==== Provided records ====

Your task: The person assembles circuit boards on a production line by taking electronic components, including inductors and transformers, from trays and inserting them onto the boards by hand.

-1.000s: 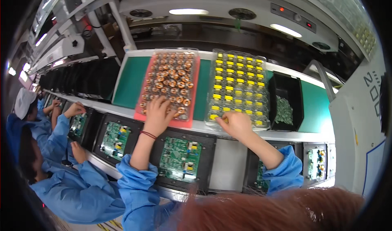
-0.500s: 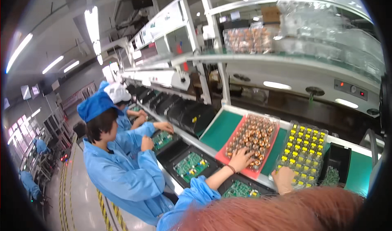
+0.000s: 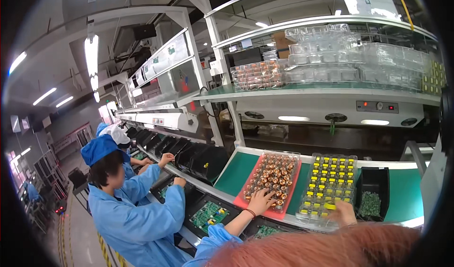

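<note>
My left hand (image 3: 261,202) reaches over the near end of a clear tray of copper-wound coils (image 3: 269,172), its fingers stretched out and touching the coils. Under that tray lies a pink-red sheet (image 3: 242,198). To the right, my right hand (image 3: 344,214) is at the near right corner of a clear tray of yellow-topped black components (image 3: 331,175). Between its thumb and fingers is one yellow-topped component (image 3: 329,205), slightly blurred. A green circuit board (image 3: 266,231) shows partly below my left forearm; my hair hides the area nearest me.
A black bin (image 3: 372,184) with small green boards (image 3: 370,204) stands right of the trays. On the left, another board (image 3: 208,215) sits in a black carrier. A co-worker in a blue smock (image 3: 137,210) works there. Stacked clear trays (image 3: 326,54) fill the shelf above.
The view has turned, so the bench appears further left and lower. My right hand now shows a yellow-topped component in its fingers. My left hand stays over the coils.
</note>
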A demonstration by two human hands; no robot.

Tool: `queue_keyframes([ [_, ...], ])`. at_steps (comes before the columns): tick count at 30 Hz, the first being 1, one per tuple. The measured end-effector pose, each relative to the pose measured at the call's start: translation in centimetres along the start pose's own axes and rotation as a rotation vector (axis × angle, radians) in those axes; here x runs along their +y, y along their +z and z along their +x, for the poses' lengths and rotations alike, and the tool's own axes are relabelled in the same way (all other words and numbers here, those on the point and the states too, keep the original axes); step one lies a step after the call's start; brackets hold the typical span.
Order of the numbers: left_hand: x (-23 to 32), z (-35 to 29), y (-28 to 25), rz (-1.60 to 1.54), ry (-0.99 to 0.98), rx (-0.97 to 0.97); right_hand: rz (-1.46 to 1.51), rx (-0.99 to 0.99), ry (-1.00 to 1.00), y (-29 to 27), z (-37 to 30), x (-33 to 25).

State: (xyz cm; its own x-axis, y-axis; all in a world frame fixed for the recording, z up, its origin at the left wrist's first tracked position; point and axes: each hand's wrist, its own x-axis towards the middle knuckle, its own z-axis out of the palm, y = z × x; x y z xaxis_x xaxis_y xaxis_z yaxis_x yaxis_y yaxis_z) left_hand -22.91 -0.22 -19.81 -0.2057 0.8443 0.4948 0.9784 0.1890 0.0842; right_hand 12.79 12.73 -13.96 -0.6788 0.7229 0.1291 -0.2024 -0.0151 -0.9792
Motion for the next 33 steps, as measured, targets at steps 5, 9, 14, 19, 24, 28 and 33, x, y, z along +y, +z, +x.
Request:
queue_keyframes([
  [5, 0.9, 0.6, -0.6, -0.037, 0.068, 0.017, 0.589, 0.155, 0.242, -5.4, -8.0, -0.4],
  [9, 0.5, 1.9, -1.0, -0.028, 0.145, -0.033, 0.459, 0.41, 0.296, -7.9, -13.6, -0.5],
  [14, -3.0, 1.2, 0.3, -0.034, 0.085, 0.018, 0.122, 0.734, 0.244, -11.9, -21.0, 2.1],
  [19, -0.9, 1.5, -1.1, -0.076, -0.024, -0.081, -0.121, 0.784, 0.29, -11.5, -27.3, 1.8],
  [24, -0.3, 0.8, -0.9, -0.078, -0.006, -0.092, -0.797, 0.525, 0.333, -11.1, -30.0, 1.5],
  [28, 0.1, 0.8, -1.5, -0.03, -0.034, -0.096, -1.159, 0.363, 0.307, -10.4, -29.2, 1.2],
  [33, 0.4, 1.3, -1.1, 0.149, 0.005, 0.02, -1.3, 0.233, 0.168, -10.3, -27.8, 1.7],
])
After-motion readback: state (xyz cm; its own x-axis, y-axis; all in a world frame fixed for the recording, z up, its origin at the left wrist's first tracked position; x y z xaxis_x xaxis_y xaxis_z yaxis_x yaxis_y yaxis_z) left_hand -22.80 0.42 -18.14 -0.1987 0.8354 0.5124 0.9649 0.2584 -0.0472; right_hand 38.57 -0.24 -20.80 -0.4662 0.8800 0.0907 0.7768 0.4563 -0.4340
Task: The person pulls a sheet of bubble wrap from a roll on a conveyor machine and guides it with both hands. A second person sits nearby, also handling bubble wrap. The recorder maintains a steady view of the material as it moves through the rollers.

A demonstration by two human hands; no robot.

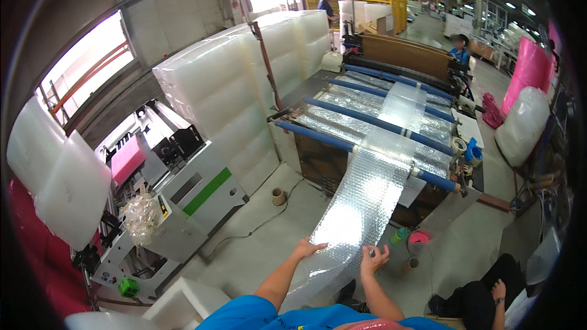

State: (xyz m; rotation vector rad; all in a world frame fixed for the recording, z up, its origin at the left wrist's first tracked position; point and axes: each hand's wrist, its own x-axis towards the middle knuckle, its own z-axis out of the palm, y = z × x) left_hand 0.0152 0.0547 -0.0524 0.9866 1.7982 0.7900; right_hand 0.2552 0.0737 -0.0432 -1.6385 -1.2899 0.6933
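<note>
Left grip pinches the bubble sheet; whether right grip does is unclear, green bottle and pink roll nearby.

Landmark = bubble sheet. Its near end drops behind the blue shirt, so can't see where it stops; glare washes out the middle. Left hand, at sheet's left edge: can't see what's under the film. Right hand, at its right edge: dark bit by the fingers, too small to ID. Right of sheet, another person's black-clad legs show, upper body out of view. Beyond sheet, far worker: face blurred, lower body hidden. Far left of sheet, red material cut by lens rim.
</note>
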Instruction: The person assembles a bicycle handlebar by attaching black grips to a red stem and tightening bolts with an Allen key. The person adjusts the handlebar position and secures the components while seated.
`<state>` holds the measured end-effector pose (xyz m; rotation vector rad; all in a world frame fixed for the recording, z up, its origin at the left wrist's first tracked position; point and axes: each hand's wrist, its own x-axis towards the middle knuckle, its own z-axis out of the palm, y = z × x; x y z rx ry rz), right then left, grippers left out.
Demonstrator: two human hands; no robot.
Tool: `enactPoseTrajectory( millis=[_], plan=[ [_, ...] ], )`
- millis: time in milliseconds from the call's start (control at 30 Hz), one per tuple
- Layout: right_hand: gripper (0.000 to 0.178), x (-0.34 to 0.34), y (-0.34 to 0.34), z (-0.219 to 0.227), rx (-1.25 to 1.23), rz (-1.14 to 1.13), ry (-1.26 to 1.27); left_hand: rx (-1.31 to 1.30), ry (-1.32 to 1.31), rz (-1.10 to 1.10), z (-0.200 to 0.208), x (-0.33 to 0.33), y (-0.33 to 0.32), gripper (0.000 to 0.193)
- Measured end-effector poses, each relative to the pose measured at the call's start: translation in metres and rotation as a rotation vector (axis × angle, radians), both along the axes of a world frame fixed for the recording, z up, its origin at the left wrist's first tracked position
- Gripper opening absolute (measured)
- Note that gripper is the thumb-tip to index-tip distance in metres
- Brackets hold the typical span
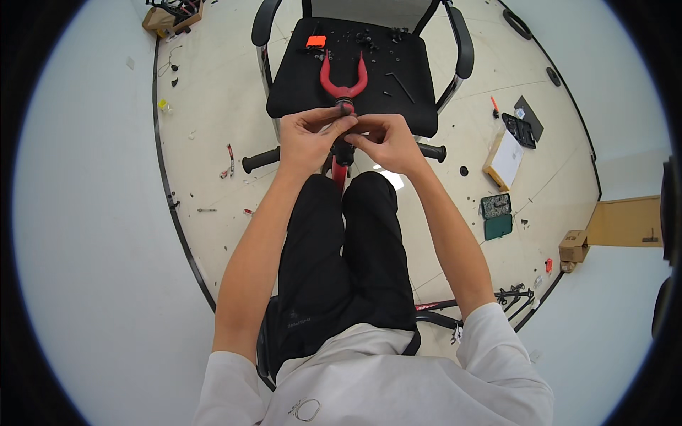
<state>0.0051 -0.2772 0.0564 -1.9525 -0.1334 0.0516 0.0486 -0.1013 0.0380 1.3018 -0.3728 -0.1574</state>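
A red bicycle fork point(344, 91) points away from me, its two prongs over the black chair seat. Dark rings point(345, 104) circle its base, where it meets the bicycle's front end. My left hand point(307, 142) is closed there, thumb and fingers pinched together just left of the middle. From the other side my right hand point(391, 144) pinches at the same spot, fingertips nearly meeting the left ones. What lies between the fingertips is hidden. Below them are a handlebar with black grips point(261, 160) and a red frame tube point(339, 172) between my knees.
On the chair seat point(298, 89) lie a hex key point(401, 88), an orange item point(316, 41) and several small dark parts. Right on the floor are a green case point(497, 227), a white-topped box point(504, 160) and a black tool case point(520, 130). A bicycle frame point(440, 305) lies behind my right arm.
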Motion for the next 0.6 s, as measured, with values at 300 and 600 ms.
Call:
enactPoseTrajectory(
  millis=[300, 600],
  plan=[
    [0.019, 0.002, 0.001, -0.017, 0.071, -0.036, -0.049, 0.122, -0.131, 0.025, -0.008, 0.01, -0.003, 0.022],
    [0.021, 0.002, 0.0, 0.005, -0.117, 0.039, 0.011, -0.028, 0.048, -0.133, 0.004, 0.005, -0.003, 0.026]
  ],
)
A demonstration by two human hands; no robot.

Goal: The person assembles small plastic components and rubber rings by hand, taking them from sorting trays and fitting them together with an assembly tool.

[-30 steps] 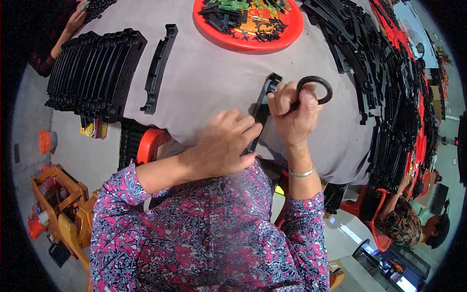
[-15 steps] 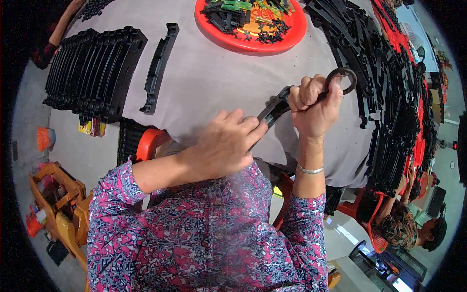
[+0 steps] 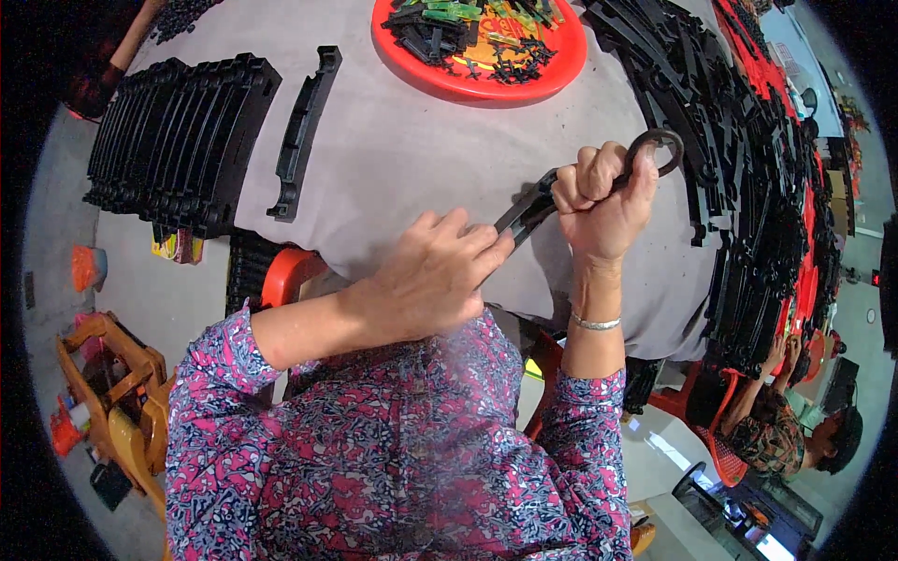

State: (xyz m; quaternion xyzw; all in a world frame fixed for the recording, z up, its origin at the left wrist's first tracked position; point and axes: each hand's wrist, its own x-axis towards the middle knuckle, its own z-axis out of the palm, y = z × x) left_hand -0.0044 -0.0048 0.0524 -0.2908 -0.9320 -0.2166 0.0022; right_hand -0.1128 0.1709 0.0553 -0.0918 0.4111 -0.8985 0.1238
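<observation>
My left hand [image 3: 435, 271] is closed round the near end of a long black plastic strip [image 3: 519, 217], which slants away toward the upper right. My right hand [image 3: 606, 201] grips a dark tool with a ring-shaped handle [image 3: 677, 157]; the ring sticks out past the thumb. The tool's working end is hidden by the fingers and lies at the strip's far end. Whether it touches the strip I cannot tell. A single similar black strip [image 3: 304, 136] lies by itself on the table, left of my hands.
Black strips stand in a tight row [image 3: 182, 140] at the left of the cloth-covered table [image 3: 393, 159]. A red round tray [image 3: 486, 92] holds small black and green pieces at the back. Loose black parts [image 3: 711, 122] heap along the right. A co-worker [image 3: 776, 425] sits at the far right.
My hands, the strip and the tool keep almost the same pose. At the far right, the co-worker's head and hands have shifted slightly.
</observation>
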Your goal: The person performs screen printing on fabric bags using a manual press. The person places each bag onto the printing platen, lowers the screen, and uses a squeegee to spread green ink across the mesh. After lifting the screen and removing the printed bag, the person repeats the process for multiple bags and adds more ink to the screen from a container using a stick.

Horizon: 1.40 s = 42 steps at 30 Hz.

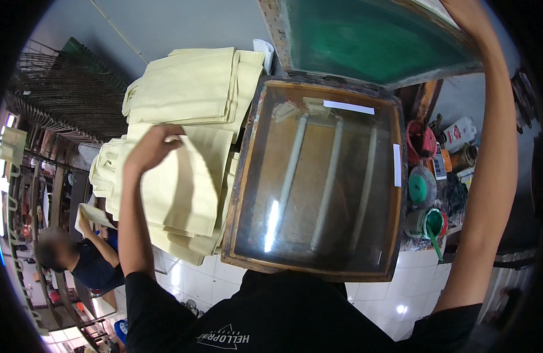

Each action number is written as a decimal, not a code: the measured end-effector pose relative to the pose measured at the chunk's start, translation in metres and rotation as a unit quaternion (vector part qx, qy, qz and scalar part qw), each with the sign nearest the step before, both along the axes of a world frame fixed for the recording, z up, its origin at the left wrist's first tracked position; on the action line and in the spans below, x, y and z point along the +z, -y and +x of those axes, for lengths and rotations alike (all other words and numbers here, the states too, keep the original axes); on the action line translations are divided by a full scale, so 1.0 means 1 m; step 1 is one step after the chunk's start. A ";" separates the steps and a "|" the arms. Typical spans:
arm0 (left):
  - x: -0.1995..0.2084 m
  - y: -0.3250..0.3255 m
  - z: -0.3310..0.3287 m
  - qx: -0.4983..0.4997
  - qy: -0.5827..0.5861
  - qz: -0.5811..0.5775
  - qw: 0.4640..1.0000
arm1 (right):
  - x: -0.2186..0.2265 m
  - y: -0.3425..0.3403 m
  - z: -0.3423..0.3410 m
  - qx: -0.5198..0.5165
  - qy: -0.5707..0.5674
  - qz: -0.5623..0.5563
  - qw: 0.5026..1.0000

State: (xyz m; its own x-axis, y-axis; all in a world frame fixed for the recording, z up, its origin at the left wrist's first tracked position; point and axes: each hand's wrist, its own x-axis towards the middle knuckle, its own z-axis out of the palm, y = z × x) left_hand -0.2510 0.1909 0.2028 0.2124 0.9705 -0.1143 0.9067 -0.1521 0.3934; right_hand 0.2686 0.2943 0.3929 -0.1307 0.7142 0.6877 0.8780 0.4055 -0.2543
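My left hand point(155, 147) is over the stacked pale-yellow fabric pieces point(192, 88), its fingers pinched at the edge of the top piece point(192, 188), which curves up and casts a shadow. At the upper right, my right hand point(470, 17) grips the edge of a raised printing screen point(348, 41) with green mesh; its fingertips run out of view. Below the tilted screen lies a glass-topped wooden printing table point(243, 194), with tubes showing under the glass. Two white strips point(349, 107) are stuck on the glass near its far and right edges.
To the right stand an open jar of green ink point(434, 222) with a green stick in it, a red container point(421, 140), a white bottle point(461, 130) and a round green-centred lid point(421, 187). At left, a drying rack point(65, 94) stands behind another person point(95, 259) holding a fabric piece.
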 end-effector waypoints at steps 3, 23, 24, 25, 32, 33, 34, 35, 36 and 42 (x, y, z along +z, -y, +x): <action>0.050 -0.018 0.017 -0.019 -0.080 0.026 0.996 | 0.011 0.008 0.008 -0.038 0.045 0.004 0.998; -0.218 -0.120 0.418 -0.189 0.216 0.273 0.918 | 0.007 -0.011 0.027 0.086 0.082 0.024 0.993; -0.219 -0.122 0.420 -0.178 0.205 0.265 0.925 | 0.005 -0.016 0.027 0.094 0.074 0.043 0.992; -0.220 -0.124 0.422 -0.181 0.206 0.256 0.927 | 0.002 -0.019 0.026 0.101 0.064 0.062 0.991; -0.201 -0.108 0.422 -0.196 0.190 0.289 0.918 | 0.005 -0.016 0.033 0.121 0.109 0.059 0.985; -0.195 -0.098 0.425 -0.202 0.179 0.300 0.915 | 0.007 -0.017 0.033 0.111 0.118 0.055 0.985; -0.196 -0.089 0.422 -0.200 0.154 0.285 0.925 | 0.006 -0.017 0.031 0.106 0.123 0.049 0.985; -0.196 -0.081 0.421 -0.197 0.128 0.270 0.934 | 0.005 -0.016 0.030 0.117 0.107 0.045 0.986; -0.196 -0.076 0.420 -0.195 0.103 0.254 0.942 | 0.004 -0.015 0.030 0.128 0.091 0.040 0.987; -0.186 -0.075 0.439 -0.224 0.001 0.199 0.954 | 0.006 -0.013 0.028 0.100 0.076 0.034 0.991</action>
State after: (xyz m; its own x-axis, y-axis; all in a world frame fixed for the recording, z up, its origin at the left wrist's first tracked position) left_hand 0.1881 0.2657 0.0172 0.6163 0.7482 0.2458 0.7142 -0.6625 0.2258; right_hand 0.2965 0.3073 0.3984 -0.3710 0.6153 0.6955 0.8037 0.5880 -0.0914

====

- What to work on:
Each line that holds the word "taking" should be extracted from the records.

- Exercise answer:
Your task: The person assembles circuit boards on a production line by taking electronic components, including inductors and transformers, from trays and inserting them onto the boards by hand.
Goal: The person assembles small plastic components and rubber rings by hand, taking them from sorting trays and fitting them together with an assembly tool.

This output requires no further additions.